Pemerintah Kota Palembang terus menata sekitar Jembatan Ampera termasuk juga
gedung-gedung pertokoan di Pasar 16 ilir, yang merupakan bangunan lama ditata
apik. Catnya diperbarui, atap-atapnya juga dibuat dengan menonjolkan desain
lama yang mengandung sejarah. Pada malam hari, di bawah Jembatan Ampera
Seberang Ilir, banyak pedagang berjualan berbagai jenis kuliner murah meriah
namun enak di lidah. Gebrakan Wali Kota Eddy Santana Putra dalam mewujudkan
Wisata Bahari dengan ikon Jembatan Ampera dan BKB, sepatutnya mendapat acungan
jempol. Di seberang ulu, Pemkot Palembang juga akan membangun plaza yang
memungkinkan masyarakat dapat menikmati keindahan sungai yang merupakan urat nadi
perdagangan internasional pada masa Kerajaan Sriwijaya.
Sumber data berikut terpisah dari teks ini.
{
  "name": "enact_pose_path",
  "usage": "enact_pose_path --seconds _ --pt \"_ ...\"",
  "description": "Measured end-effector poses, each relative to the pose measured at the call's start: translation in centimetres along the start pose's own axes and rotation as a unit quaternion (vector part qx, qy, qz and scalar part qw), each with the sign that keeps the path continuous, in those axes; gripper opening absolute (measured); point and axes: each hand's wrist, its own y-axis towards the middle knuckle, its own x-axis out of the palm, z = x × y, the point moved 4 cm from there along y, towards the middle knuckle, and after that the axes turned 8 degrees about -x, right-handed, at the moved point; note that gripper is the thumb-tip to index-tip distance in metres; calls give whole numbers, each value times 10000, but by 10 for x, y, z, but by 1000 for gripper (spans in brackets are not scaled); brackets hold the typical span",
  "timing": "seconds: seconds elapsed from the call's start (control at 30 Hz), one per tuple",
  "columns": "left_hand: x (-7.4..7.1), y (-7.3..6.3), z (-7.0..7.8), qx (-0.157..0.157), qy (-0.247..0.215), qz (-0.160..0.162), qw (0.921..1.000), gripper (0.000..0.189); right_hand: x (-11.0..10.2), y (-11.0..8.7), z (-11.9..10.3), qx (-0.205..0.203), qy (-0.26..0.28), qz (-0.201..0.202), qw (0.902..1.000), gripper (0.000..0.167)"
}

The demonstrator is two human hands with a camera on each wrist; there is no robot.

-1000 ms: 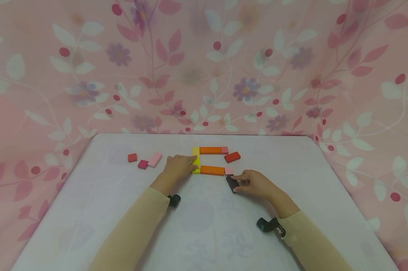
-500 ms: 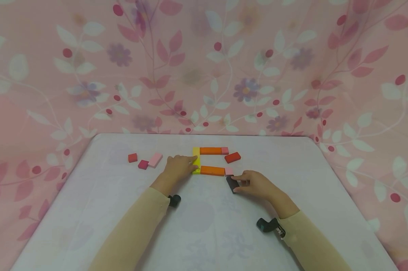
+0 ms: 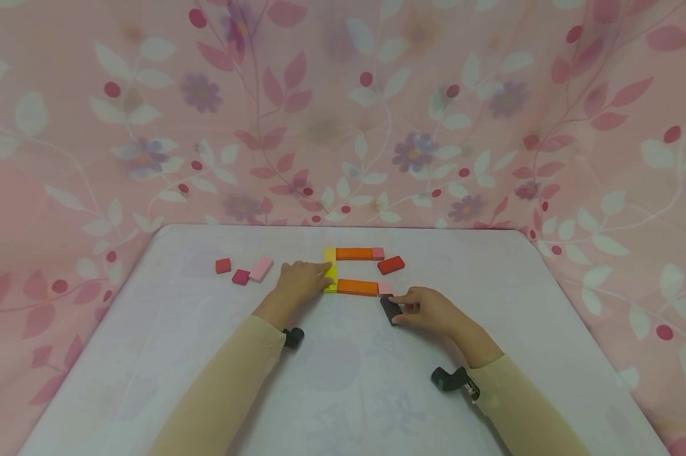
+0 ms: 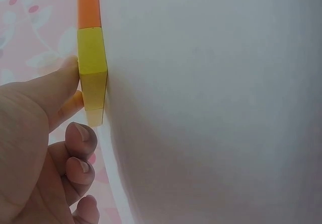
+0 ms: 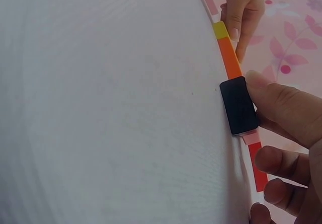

Pemerintah juga akan
menjadikan Rumah Kapitan sebagai salah satu lokasi kunjungan wisata di Kota
Palembang.
Di masa dia, pedagang kaki lima (PKL) dapat dipindahkan tanpa
harus ada ketegangan yang berdampak anarkis. Sebagai warga Kota Palembang atau
Sumsel, seharusnya kita ikut berpartisipasi mewujudkan Palembang sebagai kota
wisata bahari dengan turut menjaga keamanan, keramahan serta kebersihan
sehingga wisatawan baik domestik maupun mancanegara merasa nyaman dan aman
berada di kota empek-empek ini. Bukankah jika banyak wisatawan akan berdampak
meningkatnya perekonomian wilayah yang bersangkutan.